** INFORMATION SUPPLIED **
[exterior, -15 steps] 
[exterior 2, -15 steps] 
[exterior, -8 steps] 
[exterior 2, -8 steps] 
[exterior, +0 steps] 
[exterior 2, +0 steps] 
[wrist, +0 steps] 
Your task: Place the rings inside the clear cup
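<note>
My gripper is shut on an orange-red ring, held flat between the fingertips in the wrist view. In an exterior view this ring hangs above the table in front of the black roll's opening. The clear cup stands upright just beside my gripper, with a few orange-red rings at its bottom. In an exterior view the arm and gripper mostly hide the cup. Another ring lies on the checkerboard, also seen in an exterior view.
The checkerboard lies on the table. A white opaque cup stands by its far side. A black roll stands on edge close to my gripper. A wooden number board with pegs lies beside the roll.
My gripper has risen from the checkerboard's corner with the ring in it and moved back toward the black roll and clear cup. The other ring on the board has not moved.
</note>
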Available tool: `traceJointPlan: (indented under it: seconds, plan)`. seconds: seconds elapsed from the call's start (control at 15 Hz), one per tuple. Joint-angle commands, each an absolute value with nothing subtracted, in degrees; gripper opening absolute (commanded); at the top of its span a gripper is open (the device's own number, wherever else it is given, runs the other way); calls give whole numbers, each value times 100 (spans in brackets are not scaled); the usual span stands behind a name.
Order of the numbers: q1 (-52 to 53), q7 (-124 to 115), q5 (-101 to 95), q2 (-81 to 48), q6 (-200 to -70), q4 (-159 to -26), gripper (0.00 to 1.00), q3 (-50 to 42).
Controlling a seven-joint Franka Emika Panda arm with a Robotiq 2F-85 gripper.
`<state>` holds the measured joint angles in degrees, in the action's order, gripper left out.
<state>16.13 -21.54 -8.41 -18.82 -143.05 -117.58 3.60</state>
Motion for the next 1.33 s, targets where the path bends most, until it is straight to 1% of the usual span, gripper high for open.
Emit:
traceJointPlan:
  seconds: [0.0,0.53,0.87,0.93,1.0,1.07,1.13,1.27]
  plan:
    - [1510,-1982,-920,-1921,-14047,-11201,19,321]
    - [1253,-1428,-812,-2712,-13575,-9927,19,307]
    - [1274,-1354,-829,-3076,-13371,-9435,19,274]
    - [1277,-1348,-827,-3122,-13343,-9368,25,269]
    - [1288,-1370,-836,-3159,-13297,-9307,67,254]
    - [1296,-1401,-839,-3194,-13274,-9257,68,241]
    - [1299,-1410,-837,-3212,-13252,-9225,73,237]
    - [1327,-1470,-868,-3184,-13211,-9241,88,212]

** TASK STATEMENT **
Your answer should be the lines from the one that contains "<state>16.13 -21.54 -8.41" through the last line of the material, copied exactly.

** ANSWER BOX **
<state>16.13 -21.54 -8.41 -18.82 -143.05 -117.58 3.60</state>
Motion for the next 1.33 s, targets where the path bends most, until it is straight to 1% of the usual span, gripper high for open.
Emit:
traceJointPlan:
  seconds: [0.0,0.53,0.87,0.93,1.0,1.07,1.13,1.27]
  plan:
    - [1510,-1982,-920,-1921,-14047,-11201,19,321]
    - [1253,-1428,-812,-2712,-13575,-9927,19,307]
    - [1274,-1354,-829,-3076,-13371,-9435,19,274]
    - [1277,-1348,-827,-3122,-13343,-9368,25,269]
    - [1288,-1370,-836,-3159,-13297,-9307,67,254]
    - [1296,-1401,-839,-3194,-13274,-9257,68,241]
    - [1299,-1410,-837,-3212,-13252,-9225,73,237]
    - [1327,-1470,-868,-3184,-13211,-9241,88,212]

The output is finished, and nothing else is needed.